Deplasman taraftarlarının stada toplu giriş yaptığı kapının önünde neden en başından sıkı tedbirler alınmadı? Taşkınlık olmayacağı mı öngörüldü?
Ev sahibi takım taraftarlarının didik didik arandığı bir günde deplasman tribünlerine ses bombası sokulmasının sorumluları kimlerdir?
Golden sonra deplasman tribünlerinden saha içine atılan atkıyı alıp kamuflajının içine sokan emniyet görevlisi bu gergin ortamın bilincinde değil midir?
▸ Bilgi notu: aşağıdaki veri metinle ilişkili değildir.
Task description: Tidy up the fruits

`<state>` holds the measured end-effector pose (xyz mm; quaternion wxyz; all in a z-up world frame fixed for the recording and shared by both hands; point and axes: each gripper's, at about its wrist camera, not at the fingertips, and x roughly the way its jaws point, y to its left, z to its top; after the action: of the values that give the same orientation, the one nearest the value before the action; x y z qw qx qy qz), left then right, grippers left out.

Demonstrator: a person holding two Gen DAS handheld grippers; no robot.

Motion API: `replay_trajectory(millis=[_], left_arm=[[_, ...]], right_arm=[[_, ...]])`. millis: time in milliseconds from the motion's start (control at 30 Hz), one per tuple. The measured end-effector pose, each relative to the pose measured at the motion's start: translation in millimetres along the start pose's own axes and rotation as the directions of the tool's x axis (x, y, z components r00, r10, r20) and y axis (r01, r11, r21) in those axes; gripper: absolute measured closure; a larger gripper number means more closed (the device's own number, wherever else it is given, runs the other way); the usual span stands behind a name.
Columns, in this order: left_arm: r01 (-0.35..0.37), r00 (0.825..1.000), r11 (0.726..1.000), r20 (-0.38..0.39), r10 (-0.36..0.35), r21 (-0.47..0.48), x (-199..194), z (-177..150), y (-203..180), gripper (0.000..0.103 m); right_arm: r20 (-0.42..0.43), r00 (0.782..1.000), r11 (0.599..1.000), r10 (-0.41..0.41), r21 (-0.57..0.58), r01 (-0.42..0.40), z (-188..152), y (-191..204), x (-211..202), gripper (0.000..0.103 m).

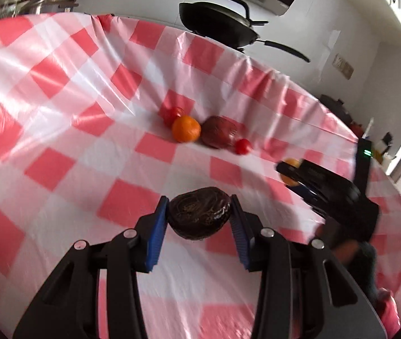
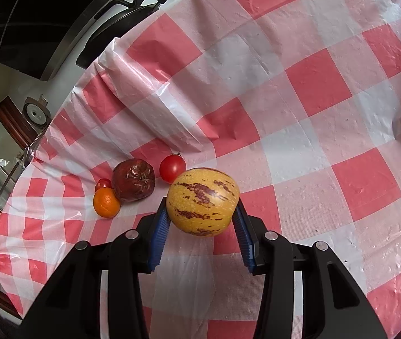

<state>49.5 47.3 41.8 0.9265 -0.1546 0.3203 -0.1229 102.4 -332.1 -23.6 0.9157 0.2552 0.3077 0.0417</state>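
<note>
Ribbed blue pads of the left gripper (image 1: 199, 212) pinch a wrinkled dark fruit (image 1: 200, 212); the right gripper (image 2: 202, 214) clamps a smooth, purple-streaked yellow melon (image 2: 202, 202). Ahead on glossy checked plastic (image 2: 313, 84) lie a round orange (image 2: 106, 202) and tomatoes (image 2: 172, 168).

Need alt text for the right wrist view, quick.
The right gripper holds a yellow purple-streaked fruit above a red-and-white checked tablecloth. Left of it lie a dark wrinkled fruit, an orange and two tomatoes.
</note>
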Motion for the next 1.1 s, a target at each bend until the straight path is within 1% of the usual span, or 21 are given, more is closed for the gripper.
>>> replay_trajectory(millis=[33,133,200,367,467,533,600,667,767,833,900,1100], left_arm=[[0.011,1.0,1.0,0.007,-0.011,0.009,-3,-1,-3,0.06],[0.007,0.999,0.998,0.048,-0.01,0.062,-9,1,-15,0.06],[0.005,0.999,0.997,0.046,-0.008,0.072,-9,3,-16,0.06],[0.005,1.0,1.0,0.002,-0.005,0.017,3,6,-3,0.06],[-0.023,1.0,1.0,0.009,0.023,0.005,2,6,3,0.06],[-0.041,0.999,0.999,0.035,0.041,0.006,-4,7,4,0.06],[-0.078,0.995,0.997,0.069,0.077,0.012,-18,4,6,0.06],[-0.082,0.993,0.997,0.083,0.081,0.003,-34,-2,10,0.06],[-0.099,0.988,0.995,0.114,0.099,-0.008,-65,-16,18,0.06],[-0.098,0.986,0.995,0.133,0.1,-0.018,-87,-28,25,0.06],[-0.122,0.981,0.993,0.152,0.12,-0.001,-108,-43,30,0.06],[-0.135,0.978,0.991,0.159,0.134,-0.005,-157,-68,53,0.06]], right_arm=[[-0.001,1.0,1.0,0.0,0.0,0.0,0,0,0,0.059],[-0.001,1.0,1.0,0.001,-0.001,-0.001,0,0,0,0.059],[-0.001,1.0,1.0,0.001,-0.001,-0.001,0,0,0,0.059],[0.014,1.0,1.0,0.011,0.023,-0.011,2,-5,-1,0.059],[0.021,1.0,0.999,0.015,0.03,-0.015,1,-7,-4,0.059],[0.02,1.0,0.999,0.01,0.038,-0.011,0,-7,-7,0.059],[0.013,1.0,0.999,0.002,0.041,-0.002,-5,-5,-14,0.059],[-0.036,0.999,0.998,-0.009,0.061,0.012,-21,-4,-25,0.059],[-0.052,0.999,0.999,0.007,0.048,-0.005,-48,4,-50,0.059],[-0.068,0.997,0.999,0.028,0.038,-0.025,-65,11,-66,0.059],[-0.086,0.995,0.999,0.044,0.017,-0.043,-87,21,-84,0.059],[-0.116,0.988,0.992,0.103,-0.064,-0.111,-139,55,-126,0.059]])
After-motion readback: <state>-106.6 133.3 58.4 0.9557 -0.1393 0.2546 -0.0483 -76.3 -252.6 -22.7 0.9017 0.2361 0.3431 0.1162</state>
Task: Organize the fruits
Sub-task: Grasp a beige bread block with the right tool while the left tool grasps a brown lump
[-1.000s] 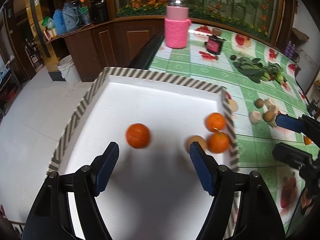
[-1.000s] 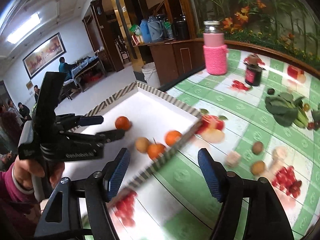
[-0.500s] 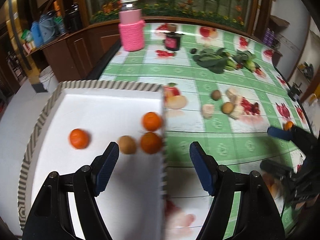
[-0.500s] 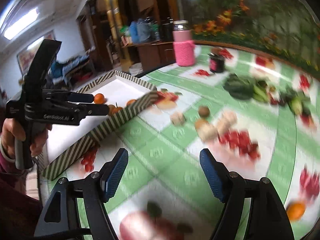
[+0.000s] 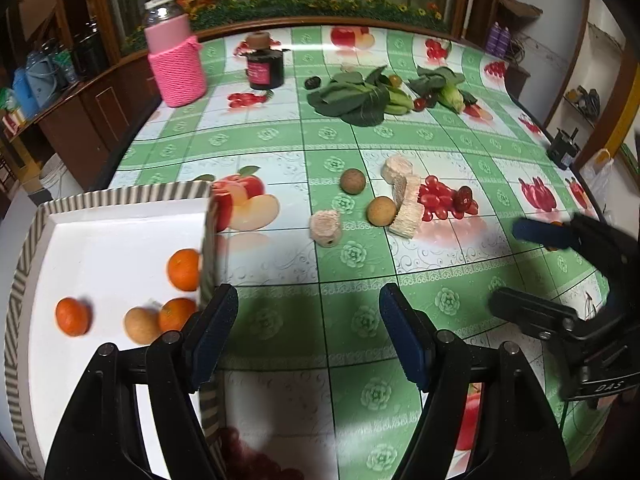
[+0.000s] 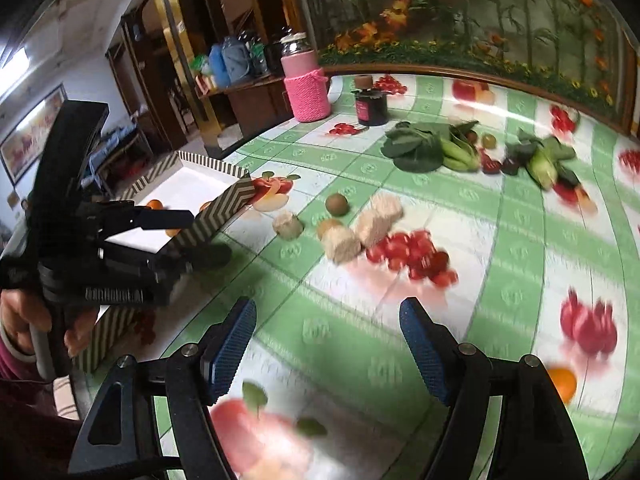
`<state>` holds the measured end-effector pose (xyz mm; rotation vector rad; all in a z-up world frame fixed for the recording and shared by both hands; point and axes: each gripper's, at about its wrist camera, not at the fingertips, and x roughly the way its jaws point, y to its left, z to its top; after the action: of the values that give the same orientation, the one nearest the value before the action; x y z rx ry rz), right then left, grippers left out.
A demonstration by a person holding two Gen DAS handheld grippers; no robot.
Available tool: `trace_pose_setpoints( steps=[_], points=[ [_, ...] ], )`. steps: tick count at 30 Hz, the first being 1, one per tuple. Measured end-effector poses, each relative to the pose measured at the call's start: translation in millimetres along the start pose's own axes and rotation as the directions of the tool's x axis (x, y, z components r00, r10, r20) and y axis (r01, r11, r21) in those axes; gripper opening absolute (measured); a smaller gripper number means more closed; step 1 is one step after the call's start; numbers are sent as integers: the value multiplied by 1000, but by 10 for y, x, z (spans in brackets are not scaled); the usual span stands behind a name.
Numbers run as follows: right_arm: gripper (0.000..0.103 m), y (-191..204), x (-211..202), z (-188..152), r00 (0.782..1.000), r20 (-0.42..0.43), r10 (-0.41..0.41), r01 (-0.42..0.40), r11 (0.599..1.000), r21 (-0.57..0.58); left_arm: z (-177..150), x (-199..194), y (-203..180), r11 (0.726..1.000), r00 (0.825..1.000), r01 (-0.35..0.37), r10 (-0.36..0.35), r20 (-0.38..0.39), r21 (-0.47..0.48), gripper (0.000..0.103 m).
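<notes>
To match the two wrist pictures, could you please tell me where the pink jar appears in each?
Left wrist view: the pink jar stands upper left, at the table's far edge, left of the dark jar.
Right wrist view: the pink jar stands top centre, a little left, again left of the dark jar.
Shared landmark: the striped tray, nearer and to the left.

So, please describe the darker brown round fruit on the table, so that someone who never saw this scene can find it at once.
Start at the striped-rim white tray at the table's left edge and look right, past its corner, to the loose cluster in the middle of the green checked tablecloth. The brown fruit lies at the cluster's far left. Unlike the paler tan fruit nearer the camera, it is darker and touches none of the beige porous chunks.
</notes>
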<state>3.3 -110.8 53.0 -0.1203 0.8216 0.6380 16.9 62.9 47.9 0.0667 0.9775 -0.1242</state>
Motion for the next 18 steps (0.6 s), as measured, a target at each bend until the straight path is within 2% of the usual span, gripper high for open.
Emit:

Değilse neden oradadır?
Y.Malatyaspor teknik direktörü İrfan Buz’un böyle hassas bir atmosferde oynanan derbi maçında vücut dilini aşırıya kaçırarak zaten yaralı olan rakibine ve tribünlere duyduğu saygının ölçütü nedir?
Rakip 10 kişi kalmışken topu rakibimize verip sahamızda beklememiz, futbolcularımızın ne şiş yansın ne kebap psikolojisinden mi kaynaklıdır yoksa kulübenin hamle hataları mı bu sonuca yol açmıştır?
Maçtan sonra statta kalan deplasman taraftarlarının sahaya inip başlama noktasına bayrak dikmelerini kim açıklayacak? Bu stadın görevlileri ve emniyet mensupları zaafiyet mi göstermişlerdir yoksa başka bir hesap mı vardır?
Her iki takım yönetim kurulundaki ilgili kişilerin maçın dostane geçmesi yönünde taraftar gruplarına telkinleri veya yaptırımları olmuş mudur? Bundan sonrası için ne gibi önlemleri olacaktır?
İçinde bulunduğumuz durumu, memleketimizdeki söz sahibi insanların ve camiamızdaki bazı isimlerin, “Bir Savaş Mücadelesi” şeklinde tanımlamaları, taraftarımızda ve takımımızda aşırı motivasyona yol açmış mıdır? Bu psikoloji Cumartesi gecesine etki etmiş midir?